Wednesday, April 7, 2010
April 7, 2010
My kind of weather today in Abilene. Overnight it got down into the 40s, perfect for sleeping, and during the day it barely reached 70 under a bright blue sky. Everywhere I went people were complaining about the "cold spell."
Abilene was named for Abilene, Kansas. The connection was that they were both cattle towns. Abilene, Kansas was the last stop on the Chisholm Trail and home to a stockyard. It was also famous as the place where Wild Bill Hickok had briefly been marshall, and where several notorious outlaws, like John Wesley Hardin, had lived. The Texas Abilene was started in the 1880s as a cattle shipping point on the Texas and Pacific Railroad. If its ambition was to be as big as its Kansas namesake, it succeeded brilliantly after a slow beginning. Today this Abilene has a population of over 120,000, while the one in Kansas has about 6,500 folks. It has three universities--Abilene Christian, Hardin-Simmons, and McMurray.
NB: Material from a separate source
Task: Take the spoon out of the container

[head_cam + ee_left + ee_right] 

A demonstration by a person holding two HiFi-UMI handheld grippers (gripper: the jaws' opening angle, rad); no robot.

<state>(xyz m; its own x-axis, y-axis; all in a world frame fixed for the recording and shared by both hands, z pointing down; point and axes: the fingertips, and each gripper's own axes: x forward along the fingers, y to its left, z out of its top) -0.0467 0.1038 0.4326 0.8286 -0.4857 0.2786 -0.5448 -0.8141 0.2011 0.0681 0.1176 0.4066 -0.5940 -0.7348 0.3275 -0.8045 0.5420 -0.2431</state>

It's also home to Dyess Air Force Base. (The Walmart where I'm staying is crawling with uniformed service personnel.)
And oh my God. Abilene is the hometown of Jessica Simpson. She's the one I was picturing in my mind as I entered that town in northern Louisiana where Britney Spears was from. So now I've come full circle, sort of. Jessica Simpson is the one whose skin had to be tamed--to be disciplined by Proactiv, the acne cream. I hope to God her skin has learned its lesson by now.
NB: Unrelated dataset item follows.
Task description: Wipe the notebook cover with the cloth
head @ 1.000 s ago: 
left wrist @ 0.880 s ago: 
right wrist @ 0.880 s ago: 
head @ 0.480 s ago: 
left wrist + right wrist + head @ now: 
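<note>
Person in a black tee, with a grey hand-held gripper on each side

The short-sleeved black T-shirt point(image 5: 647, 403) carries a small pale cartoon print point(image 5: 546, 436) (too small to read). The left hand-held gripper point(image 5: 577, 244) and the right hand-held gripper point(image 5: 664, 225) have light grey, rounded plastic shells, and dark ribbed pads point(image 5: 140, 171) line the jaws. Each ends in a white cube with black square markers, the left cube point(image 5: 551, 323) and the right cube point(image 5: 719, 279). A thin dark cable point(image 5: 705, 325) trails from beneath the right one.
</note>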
I did have a rather odd experience at a place called Books A Million, which is what passes down here for a large chain bookstore, although if you took out the sections on Christian literature, inspirational books, Christian fiction, and various editions of the Bible, you'd be left with a bunch of copies of the Twilight series and a few hundred Harlequin romances and not a hell of a lot else. I went in for a World Almanac, and when I went to the front desk to ask the cashier (a big and energetic young man) where they were, rather than just telling me he left the register and walked me all the way to the back of the store to the shelf where they sat. I grabbed one and walked back up to the front to buy it. But he hadn't returned yet, so I stood in front of the register to wait. After a few minutes he walked up, and I said, "Looks like I beat you up here." He looked at me with a puzzled expression, and rather than go behind the checkout counter he came and stood in front of me for a few seconds. Then suddenly a light seemed to go on in his head. He said, almost under his breath, "Oh, for a second I thought you said something about beating me up," and went back to the cash register to ring up my order. I was tempted to suggest to him that with his particular skill set he might be more suited to being a bouncer in a bar than a bookstore employee. It does illustrate how delightfully ambiguous our language can be sometimes.